请原谅我这是我第一次在网上提问。
第一:设置一些数据以便于提问。
location <- c(1, 2, 3, 4)
numerator_estimate <- c(625, 180, 210, 1753)
numerator_variance <- c(22165, 2451, 11610, 172968)
denominator_estimate <- c(2278 , 4742, 1115, 26892)
denominator_variance <- c(15870, 688, 7172, 1908288)
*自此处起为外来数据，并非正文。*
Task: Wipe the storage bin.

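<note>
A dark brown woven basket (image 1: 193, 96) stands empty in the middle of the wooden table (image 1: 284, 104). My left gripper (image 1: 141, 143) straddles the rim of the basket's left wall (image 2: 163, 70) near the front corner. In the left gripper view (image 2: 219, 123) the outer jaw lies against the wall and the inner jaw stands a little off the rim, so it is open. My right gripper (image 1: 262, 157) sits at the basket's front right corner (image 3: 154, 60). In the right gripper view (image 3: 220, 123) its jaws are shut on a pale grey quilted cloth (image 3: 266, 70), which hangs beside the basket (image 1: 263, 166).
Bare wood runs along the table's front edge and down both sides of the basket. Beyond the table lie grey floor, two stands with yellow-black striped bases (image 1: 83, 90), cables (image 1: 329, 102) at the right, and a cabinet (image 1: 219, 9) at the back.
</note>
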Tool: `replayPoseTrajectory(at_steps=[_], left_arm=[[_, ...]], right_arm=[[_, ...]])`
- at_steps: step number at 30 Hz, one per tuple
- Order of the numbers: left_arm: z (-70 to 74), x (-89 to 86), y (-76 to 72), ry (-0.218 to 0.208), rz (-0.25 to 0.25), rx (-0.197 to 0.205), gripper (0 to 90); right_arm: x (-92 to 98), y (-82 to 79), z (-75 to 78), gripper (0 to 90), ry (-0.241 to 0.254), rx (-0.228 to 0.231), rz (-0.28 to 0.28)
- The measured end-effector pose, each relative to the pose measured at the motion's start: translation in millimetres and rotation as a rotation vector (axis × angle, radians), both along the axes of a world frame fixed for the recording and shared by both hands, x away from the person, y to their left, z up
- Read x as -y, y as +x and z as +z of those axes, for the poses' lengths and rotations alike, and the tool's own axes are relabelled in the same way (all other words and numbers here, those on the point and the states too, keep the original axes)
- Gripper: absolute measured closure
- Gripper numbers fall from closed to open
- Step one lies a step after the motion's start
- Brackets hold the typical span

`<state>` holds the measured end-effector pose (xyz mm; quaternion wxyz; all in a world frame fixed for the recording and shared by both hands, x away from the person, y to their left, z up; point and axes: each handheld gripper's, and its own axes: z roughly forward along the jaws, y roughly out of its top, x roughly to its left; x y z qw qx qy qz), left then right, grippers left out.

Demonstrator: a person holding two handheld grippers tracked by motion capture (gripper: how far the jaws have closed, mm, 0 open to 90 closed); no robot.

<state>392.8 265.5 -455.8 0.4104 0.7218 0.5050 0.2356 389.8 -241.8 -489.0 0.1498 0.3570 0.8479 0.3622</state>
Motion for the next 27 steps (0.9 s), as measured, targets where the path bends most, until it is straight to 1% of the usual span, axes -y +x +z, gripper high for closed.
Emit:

my_df <-data.frame(location, numerator_estimate, numerator_variance, denominator_estimate, denominator_variance)
给定分子和分母的估计和方差,该函数引导商的SE
calculate_quotient_se <- function(numerator_estimate_f, numerator_variance_f, denominator_estimate_f, denominator_variance_f, iterations = 10000){
numerator_sim <- rnorm(n = iterations, mean = numerator_estimate_f, sd = sqrt(numerator_variance_f))
denominator_sim <- rnorm(n = iterations, mean = denominator_estimate_f, sd = sqrt(denominator_variance_f))
quotient_sim <- numerator_sim/denominator_sim
quotient_sim_se <- sd(quotient_sim)
return(quotient_sim_se)
}
此函数计算商,并包含以显示calculate_quotient_se不起作用,但另一个函数确实有效。
calculate_quotient <- function(numerator_estimate_f,denominator_estimate_f){
quotient <- numerator_estimate_f/denominator_estimate_f
}
my_df2 <- my_df %>%
mutate(quotient_se = calculate_quotient_se(numerator_estimate, numerator_variance, denominator_estimate, denominator_variance, iterations = 10000),
quotient = calculate_quotient(numerator_estimate, denominator_estimate))
my_df2
请注意quotient_se仅适用于第一行,并且为每个附加行复制该se。
它也不会这样工作:
my_df$q_se <- calculate_quotient_se(numerator_estimate, numerator_variance, denominator_estimate, denominator_variance, iterations = 10000)
my_df
如果我按这样输入所有内容,它将起作用:
(x1 <- calculate_quotient_se(625, 22165, 2278, 15870))
(x2 <- calculate_quotient_se(180, 2451, 4742, 688))
(x3 <- calculate_quotient_se(210, 11610, 1115, 7172))
(x4 <- calculate_quotient_se(1753, 172968, 26892, 1908288))
有关如何在数据框中获取模拟SE以获得更多计算的任何建议?
my_df$quotient_se <-
apply(my_df, 1, function(x) calculate_quotient_se(x[2], x[3], x[4], x[5]))
my_df$quotient <-
apply(my_df, 1, function(x) calculate_quotient(x[2],x[4]))
如果你有一个没有矢量化的函数,你可以在purrr::pmap的数据集行中应用它,它在parallel中迭代列表元素的一个函数(在本例中是一个数据框)。由于您希望它简化为数字向量,请使用pmap_dbl版本:
library(tidyverse)
set.seed(47) # make sampling reproducible
my_df <- data_frame(location = c(1, 2, 3, 4),
numerator_estimate = c(625, 180, 210, 1753),
numerator_variance = c(22165, 2451, 11610, 172968),
denominator_estimate = c(2278 , 4742, 1115, 26892),
denominator_variance = c(15870, 688, 7172, 1908288))
calculate_quotient_se <- function(numerator_estimate_f, numerator_variance_f, denominator_estimate_f, denominator_variance_f,
iterations = 10000){
numerator_sim <- rnorm(n = iterations, mean = numerator_estimate_f, sd = sqrt(numerator_variance_f))
denominator_sim <- rnorm(n = iterations, mean = denominator_estimate_f, sd = sqrt(denominator_variance_f))
quotient_sim <- numerator_sim/denominator_sim
quotient_sim_se <- sd(quotient_sim)
return(quotient_sim_se)
}
my_df <- my_df %>% mutate(quotient_se = pmap_dbl(.[-1], calculate_quotient_se))
my_df %>% select(location, quotient_se)
#> # A tibble: 4 x 2
#> location quotient_se
#> <dbl> <dbl>
#> 1 1. 0.0684
#> 2 2. 0.0104
#> 3 3. 0.0993
#> 4 4. 0.0160
在这种情况下,.表示管道输入的数据,而[-1]将丢弃location,不应该传递给函数。
另一种选择是重新排列功能,以便它可以采用矢量输入。在这种情况下,这可能意味着使用内部的矩阵。在规模上,这种方法几乎总是更快,但它可能暂时使用更多的内存来存储中间对象。